_INSTRUCTIONS FOR THE TASK:_ Provide the number of lines in the material below that include the word "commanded", without any accompanying text.

--- GIVEN MATERIAL ---

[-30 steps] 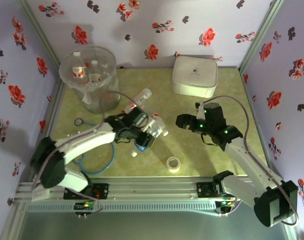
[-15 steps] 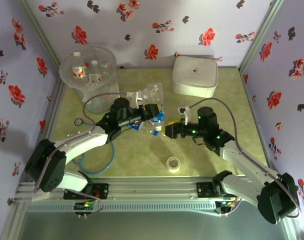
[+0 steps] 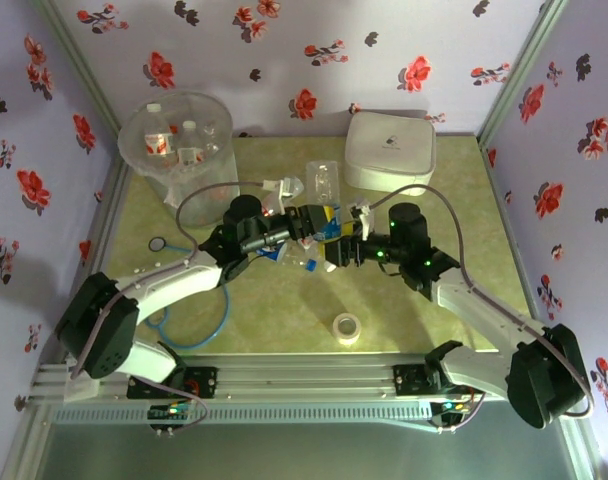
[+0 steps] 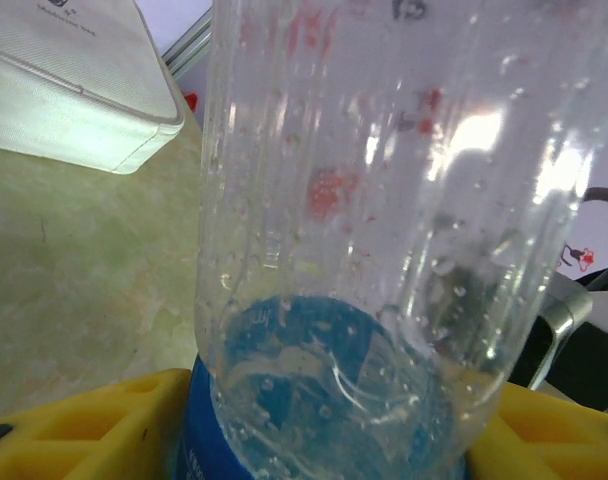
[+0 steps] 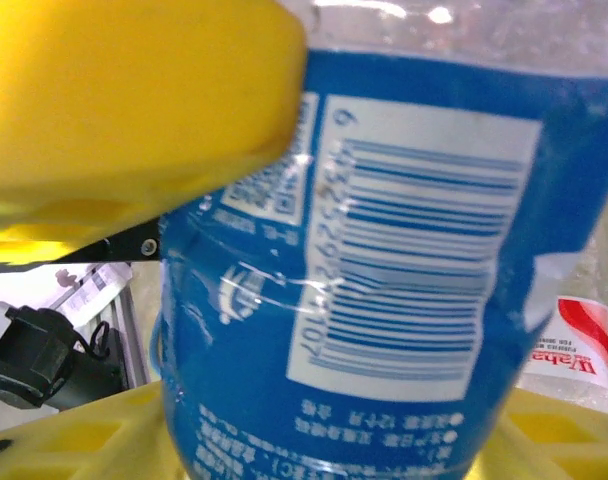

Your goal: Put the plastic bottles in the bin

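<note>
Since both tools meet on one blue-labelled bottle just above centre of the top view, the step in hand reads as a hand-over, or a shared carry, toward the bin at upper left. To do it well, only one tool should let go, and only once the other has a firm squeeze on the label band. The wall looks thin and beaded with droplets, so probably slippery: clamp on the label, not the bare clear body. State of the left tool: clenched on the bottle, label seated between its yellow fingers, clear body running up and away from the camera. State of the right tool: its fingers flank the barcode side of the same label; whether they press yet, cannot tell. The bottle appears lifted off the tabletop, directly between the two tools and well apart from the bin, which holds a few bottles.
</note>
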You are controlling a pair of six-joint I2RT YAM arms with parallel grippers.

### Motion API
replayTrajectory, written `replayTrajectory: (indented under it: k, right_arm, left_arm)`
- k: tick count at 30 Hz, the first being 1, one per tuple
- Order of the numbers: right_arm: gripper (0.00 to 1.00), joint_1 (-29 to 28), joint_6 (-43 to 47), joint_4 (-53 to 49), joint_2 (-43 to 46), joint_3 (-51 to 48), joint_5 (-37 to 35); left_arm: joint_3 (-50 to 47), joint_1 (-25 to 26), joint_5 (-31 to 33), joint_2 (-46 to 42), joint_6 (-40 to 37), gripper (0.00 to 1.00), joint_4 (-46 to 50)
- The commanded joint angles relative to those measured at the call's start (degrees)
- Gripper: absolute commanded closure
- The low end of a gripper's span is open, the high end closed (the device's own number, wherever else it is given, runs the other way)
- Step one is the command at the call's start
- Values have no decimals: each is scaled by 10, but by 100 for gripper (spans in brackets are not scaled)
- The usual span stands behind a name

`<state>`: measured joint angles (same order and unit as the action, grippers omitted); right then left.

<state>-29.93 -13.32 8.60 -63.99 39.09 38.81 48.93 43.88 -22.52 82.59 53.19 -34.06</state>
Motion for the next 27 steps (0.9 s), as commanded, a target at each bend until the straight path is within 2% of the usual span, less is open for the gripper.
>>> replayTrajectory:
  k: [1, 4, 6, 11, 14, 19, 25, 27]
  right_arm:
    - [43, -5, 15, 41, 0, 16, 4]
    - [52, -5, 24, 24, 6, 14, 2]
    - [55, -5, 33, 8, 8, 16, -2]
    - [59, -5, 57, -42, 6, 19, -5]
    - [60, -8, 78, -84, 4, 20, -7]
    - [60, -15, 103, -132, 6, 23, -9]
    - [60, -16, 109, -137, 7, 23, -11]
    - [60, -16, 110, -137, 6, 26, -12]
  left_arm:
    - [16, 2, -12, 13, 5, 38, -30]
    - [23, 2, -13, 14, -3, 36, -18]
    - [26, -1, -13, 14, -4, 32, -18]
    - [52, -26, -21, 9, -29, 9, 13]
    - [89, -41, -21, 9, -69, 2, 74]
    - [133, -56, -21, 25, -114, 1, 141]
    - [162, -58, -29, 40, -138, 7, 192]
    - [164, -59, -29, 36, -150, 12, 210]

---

_EXERCISE RESULT:_ 3